The first step is to understand the structure of Wikipedia’s database. Wikipedia has a web service API that provides access to its main wiki features, data and meta-data, namely the MediaWiki API. An API is essentially a tool that allows applications to talk to each other in a structured way.
To make things a little more helpful (or complicated! (your choice)), Wikipedia has a separate project called Wikidata that acts as a central storage space (secondary database) for all the structured data Wikipedia handles. We are introducing Wikidata as in this structured data format, each Wikipedia entry (you can think of this as a Wikipedia page) is assigned a unique number which is extremely helpful as it provides a connection between all the different Wikipedia's (country specific, and they are a lot... 282 of them!). For example, Spain would be the English Wikipedia page for Spain and España would be the Spanish version of the same city. As a result, in order to find the specific city in the Wikipedia of your choice, you would need to know the language initials of the Wikipedia page along with the title of the page in that language.
To concentrate all the information from the different Wikipedia's on a single Who's on First entry, the
Wikidata ID number is required. This value would point to the Wikidata web page which for the Spain example would be Spain and would have entries for both of the articles mentioned above. As you can imagine, in the map making world, where it involves information from many different countries and in many different languages having a uniquely identifiable number for each entry is highly valuable.
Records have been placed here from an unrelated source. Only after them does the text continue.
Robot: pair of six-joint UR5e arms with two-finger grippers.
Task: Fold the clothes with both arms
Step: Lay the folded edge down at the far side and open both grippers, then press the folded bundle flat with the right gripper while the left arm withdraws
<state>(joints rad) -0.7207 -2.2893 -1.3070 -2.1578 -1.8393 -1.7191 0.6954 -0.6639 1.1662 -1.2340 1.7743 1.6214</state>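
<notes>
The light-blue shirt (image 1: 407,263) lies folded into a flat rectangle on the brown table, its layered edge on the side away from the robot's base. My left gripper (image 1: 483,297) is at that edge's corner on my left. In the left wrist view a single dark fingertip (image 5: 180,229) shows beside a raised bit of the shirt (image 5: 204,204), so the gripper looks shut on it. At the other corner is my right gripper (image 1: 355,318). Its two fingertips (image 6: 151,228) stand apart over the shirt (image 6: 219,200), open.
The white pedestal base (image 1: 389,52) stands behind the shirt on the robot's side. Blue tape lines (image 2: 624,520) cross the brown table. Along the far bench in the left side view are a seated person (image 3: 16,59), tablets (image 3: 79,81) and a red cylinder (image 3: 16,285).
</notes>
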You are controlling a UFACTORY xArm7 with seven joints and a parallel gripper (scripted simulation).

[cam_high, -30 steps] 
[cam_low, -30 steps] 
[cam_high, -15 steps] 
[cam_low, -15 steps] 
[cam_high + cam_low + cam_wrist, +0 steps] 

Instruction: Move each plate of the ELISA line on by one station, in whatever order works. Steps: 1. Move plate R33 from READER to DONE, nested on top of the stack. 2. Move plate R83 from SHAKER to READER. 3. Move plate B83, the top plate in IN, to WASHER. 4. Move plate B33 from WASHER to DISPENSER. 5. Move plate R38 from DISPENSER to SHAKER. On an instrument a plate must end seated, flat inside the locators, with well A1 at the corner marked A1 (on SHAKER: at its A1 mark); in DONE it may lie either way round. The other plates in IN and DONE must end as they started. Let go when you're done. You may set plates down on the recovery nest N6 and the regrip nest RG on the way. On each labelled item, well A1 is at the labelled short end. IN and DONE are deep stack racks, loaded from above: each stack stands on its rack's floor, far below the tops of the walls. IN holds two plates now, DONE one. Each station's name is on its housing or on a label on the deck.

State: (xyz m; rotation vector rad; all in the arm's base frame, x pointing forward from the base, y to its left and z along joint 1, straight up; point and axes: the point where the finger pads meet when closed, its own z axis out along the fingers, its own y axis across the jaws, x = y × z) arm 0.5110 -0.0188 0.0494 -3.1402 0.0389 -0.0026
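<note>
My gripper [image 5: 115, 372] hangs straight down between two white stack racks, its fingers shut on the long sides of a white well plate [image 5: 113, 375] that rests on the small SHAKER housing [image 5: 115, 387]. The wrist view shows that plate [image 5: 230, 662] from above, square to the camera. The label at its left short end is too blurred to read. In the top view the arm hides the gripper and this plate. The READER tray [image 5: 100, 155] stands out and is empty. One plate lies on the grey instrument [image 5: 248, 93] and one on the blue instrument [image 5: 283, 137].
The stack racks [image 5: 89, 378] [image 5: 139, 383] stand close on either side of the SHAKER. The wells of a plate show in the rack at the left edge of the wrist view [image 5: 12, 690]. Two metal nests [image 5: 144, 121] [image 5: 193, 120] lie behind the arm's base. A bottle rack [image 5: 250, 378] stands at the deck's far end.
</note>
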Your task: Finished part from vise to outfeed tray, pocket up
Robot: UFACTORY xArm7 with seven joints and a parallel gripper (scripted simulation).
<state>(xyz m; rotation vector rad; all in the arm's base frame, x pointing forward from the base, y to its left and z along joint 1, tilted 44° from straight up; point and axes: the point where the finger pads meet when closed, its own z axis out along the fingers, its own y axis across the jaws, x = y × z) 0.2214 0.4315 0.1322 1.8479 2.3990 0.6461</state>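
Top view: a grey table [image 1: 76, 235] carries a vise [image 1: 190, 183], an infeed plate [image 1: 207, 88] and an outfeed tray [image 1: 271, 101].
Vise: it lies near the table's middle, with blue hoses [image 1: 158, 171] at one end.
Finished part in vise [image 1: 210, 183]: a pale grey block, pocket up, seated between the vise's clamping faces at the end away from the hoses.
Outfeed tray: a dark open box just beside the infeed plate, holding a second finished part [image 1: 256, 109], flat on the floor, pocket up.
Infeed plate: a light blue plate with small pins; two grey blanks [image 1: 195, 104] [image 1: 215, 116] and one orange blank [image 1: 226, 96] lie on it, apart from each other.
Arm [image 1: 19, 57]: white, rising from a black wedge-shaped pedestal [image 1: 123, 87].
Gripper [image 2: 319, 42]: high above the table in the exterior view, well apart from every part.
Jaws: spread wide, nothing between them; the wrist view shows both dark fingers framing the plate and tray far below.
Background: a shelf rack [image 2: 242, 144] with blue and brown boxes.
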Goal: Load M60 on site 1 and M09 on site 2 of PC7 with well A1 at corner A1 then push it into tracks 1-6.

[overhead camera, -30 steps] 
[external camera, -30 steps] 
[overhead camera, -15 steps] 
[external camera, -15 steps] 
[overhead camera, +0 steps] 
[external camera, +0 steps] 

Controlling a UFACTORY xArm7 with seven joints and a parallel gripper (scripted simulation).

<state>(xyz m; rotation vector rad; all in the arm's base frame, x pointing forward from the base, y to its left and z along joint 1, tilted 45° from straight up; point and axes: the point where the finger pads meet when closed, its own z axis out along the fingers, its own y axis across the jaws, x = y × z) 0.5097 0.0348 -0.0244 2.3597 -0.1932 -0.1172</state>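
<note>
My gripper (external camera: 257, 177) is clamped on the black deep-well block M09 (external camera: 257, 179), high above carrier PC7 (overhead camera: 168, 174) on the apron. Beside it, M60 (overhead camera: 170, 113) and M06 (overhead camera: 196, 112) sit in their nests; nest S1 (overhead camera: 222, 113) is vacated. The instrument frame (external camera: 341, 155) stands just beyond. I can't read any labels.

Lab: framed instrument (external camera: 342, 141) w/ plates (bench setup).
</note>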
The ultimate goal of this work was to find a way to connect our data with Wikipedia and extract useful information from Wikipedia for each of our entries. We wanted to get the original Wikipedia titles of our places (for example the borough that is called "Bronx" in our database is named "The Bronx" in Wikipedia or "Queenstown" locality is named "Queenstown, New Zealand" in Wikipedia etc), the Wikidata ID of each entry, the Wikipedia url and all the localized language translations of each place. In addition, we wanted to get population data for the administrative places, elevation from the sea level, area and latitude and longitude coordinates. The entire code structure can be found in this Repository.
The first step of making the concordance with Wikipedia data was to identify a connection point. Wikipedia allows you to search its database for a place name and returns the closest Wikipedia page title. We used this API query to identify the potential original Wikipedia page title for all the administrative places in our database using the Who's on First name as the key input argument.
A sample python request using the
requests python package for the original Wikipedia titles (
wk:page) is shown below:
request_API = ("https://en.wikipedia.org/w/api.php?action=query&list=search&srsearch=%s&srprop=title&srlimit=1&format=json" %name)
This worked relatively well but as you can imagine for the ambiguous cases, where multiple results could match, Wikipedia sometimes returned page titles that were not the ones we were looking for. We looked through the results and applied several cleanup steps to identify which ones were correct and which ones were not.
In the table below you can see a selected subset of the results that we got from Wikipedia
wk:page for each Who's on First
Subset of original Wikipedia concordances.
We used several approaches to sanity check the results and only keep the correct ones so we would not input wrong Wikipedia concordances to our Who's on First database. This involved a classification process of all entries to whether we thought of the result name matched the input name. The entire code for the data clean up can be found in the IPython notebook.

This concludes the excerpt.